Marco Bezzecchi: 8 – Se non avesse commesso l’errore nella SR avrebbe concluso un weekend da 10 in pagella. In gara non ha avuto la pressione di Marc Marquez e si è vista la differenza. È stato inattaccabile sulla RS-GP26. Qui a Buriram ne aveva troppo di più rispetto a tutti gli avversari, ma ha raccolto “soli†25 punti, due in più di Raul Fernandez (voto 7,5). Il romagnolo, considerando anche il finale della scorsa stagione, ha vinto 3 GP di fila, l’unico a riuscirci nella storia della Casa di Noale.

Jorge Martin: 7 – Rimanendo in tema Aprilia si è rivisto un Martinator in un ottimo stato di forma. Vogliamo premiarlo dopo un anno infernale in ospedale in cui non è mai riuscito a esprimersi ad altissimi livelli. Rivederlo lottare contro Marquez e Acosta è stato un piacere per gli occhi.
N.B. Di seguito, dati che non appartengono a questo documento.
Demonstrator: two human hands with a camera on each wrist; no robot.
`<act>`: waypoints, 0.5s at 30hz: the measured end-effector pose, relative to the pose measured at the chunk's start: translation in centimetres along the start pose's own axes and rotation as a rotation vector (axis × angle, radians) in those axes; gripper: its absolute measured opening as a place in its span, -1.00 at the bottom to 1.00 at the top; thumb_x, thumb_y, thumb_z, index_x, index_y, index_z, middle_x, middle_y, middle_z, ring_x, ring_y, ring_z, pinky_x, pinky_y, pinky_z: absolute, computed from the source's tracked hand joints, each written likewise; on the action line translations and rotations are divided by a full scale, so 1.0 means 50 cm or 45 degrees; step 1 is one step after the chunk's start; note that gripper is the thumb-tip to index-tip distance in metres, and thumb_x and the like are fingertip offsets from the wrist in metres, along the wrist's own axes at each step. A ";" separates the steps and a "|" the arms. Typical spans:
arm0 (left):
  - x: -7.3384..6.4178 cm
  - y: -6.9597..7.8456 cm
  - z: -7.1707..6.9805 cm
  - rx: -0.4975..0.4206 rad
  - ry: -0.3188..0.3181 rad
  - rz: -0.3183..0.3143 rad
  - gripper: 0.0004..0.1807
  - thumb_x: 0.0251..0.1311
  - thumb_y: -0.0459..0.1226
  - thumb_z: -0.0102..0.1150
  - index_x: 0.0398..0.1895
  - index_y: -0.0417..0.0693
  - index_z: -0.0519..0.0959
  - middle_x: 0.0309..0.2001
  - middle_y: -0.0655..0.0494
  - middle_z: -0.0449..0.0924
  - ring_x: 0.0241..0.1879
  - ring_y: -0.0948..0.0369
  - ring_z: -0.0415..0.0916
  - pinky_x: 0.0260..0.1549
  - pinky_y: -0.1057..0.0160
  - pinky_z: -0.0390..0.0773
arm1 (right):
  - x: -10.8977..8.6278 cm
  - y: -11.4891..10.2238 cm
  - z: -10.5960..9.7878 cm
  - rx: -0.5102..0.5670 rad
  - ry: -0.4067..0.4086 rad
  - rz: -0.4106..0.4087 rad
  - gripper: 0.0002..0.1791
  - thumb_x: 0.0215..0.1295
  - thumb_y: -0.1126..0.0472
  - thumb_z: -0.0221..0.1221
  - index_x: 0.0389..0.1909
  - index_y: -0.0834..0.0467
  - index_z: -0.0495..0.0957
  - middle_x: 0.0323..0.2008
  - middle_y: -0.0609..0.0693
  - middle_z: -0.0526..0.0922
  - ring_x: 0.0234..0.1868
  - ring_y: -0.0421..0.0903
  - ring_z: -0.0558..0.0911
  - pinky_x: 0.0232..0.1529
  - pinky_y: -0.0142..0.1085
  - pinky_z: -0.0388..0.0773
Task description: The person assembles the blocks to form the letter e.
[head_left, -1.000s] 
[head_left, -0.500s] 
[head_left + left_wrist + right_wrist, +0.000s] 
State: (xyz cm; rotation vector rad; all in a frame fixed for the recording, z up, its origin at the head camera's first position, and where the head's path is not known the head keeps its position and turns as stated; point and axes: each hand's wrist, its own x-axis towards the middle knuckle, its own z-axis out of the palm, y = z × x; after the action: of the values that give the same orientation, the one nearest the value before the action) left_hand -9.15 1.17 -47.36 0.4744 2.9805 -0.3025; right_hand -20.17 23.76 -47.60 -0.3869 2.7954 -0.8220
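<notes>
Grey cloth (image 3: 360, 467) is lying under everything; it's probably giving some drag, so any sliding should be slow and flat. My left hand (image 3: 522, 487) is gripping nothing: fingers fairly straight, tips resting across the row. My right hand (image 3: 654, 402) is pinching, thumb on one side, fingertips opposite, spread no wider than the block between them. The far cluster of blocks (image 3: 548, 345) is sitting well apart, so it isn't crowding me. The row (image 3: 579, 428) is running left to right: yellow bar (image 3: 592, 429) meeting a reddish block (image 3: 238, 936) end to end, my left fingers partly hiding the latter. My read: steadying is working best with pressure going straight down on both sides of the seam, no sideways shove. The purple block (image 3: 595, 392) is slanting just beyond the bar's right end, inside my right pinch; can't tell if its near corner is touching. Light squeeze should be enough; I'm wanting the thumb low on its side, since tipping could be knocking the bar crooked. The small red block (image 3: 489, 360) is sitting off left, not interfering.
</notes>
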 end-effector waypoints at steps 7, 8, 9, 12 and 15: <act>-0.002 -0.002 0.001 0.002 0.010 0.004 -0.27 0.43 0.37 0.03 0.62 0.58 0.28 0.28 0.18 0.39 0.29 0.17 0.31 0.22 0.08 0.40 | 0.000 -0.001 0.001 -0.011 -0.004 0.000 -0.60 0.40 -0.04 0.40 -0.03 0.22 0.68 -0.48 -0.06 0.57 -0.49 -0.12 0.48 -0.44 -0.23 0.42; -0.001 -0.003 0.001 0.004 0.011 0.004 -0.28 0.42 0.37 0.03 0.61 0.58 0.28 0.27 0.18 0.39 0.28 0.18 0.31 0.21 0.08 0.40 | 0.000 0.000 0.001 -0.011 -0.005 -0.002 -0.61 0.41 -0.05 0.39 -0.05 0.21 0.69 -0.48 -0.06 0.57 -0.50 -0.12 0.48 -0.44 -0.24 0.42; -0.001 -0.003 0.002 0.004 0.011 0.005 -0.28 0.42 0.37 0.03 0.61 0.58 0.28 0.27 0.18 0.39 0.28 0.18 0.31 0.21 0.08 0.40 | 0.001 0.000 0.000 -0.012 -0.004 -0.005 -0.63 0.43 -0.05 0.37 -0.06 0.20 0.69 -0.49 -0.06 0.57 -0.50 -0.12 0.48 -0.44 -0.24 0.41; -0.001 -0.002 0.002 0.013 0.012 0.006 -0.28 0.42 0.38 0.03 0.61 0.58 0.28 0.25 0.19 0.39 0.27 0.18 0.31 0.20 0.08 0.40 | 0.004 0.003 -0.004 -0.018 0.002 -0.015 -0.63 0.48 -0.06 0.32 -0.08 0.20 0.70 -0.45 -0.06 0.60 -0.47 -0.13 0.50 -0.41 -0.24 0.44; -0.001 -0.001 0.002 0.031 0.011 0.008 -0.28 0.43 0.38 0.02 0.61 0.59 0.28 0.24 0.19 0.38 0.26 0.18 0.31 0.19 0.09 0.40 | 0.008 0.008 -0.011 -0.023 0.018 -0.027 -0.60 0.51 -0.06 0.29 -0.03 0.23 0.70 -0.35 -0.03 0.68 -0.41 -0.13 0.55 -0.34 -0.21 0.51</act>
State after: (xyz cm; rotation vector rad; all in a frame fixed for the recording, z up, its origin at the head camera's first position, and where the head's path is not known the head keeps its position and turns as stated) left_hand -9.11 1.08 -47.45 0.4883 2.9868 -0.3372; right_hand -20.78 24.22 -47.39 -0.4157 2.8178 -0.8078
Bentornato Jorge!

I flop 3

Marc Marquez: 5,5 – Sfortunato in gara e penalizzato in modo esagerato nella Sprint. In un weekend dominato da Aprilia è stato l’unico ducatista a lottare. Si è dovuto accontentare della medaglia d’argento nella sfida breve, ma nel GP ha mostrato tutti i limiti di una Rossa che, nel 2025, aveva dominato a Buriram. Da un fenomeno come lui ci si aspetta sempre qualcosa in più, tuttavia si è dovuto arrendere anzitempo con una mescola bucata e ha lasciato la Thailandia con soli 9 punti raccolti.

Pecco Bagnaia: 4 – Torna a casa a una sola lunghezza in graduatoria dal compagno di squadra. Un bottino di punti complessivo per il team factory Ducati preoccupante. Il torinese non ha mai avuto il ritmo giusto per lottare con i rider migliori nelle posizioni che contano. Dopo i test prestagionali e le dichiarazioni rilasciate i fan si aspettavano di vederlo in cima alla griglia. Dalla tredicesima casella non ha potuto granché, chiudendo in gara con una mesta nona piazza.

Yamaha: 0 – Le aspettative della vigilia erano altissime. Il lancio del nuovo motore V4 si è dimostrato fallimentare già nei primi giri nei test. Fenomeni come Fabio Quartararo e Toprak Razgatlioglu sono stati sempre nelle ultime posizioni, esattamente come Alex Rins e Jack Miller a distanze siderali dal resto del gruppo. Il campione francese se ne andrà a fine stagione e anche giustamente dato il flop tecnico. La M1 è peggiorata e saranno dolori nel 2026.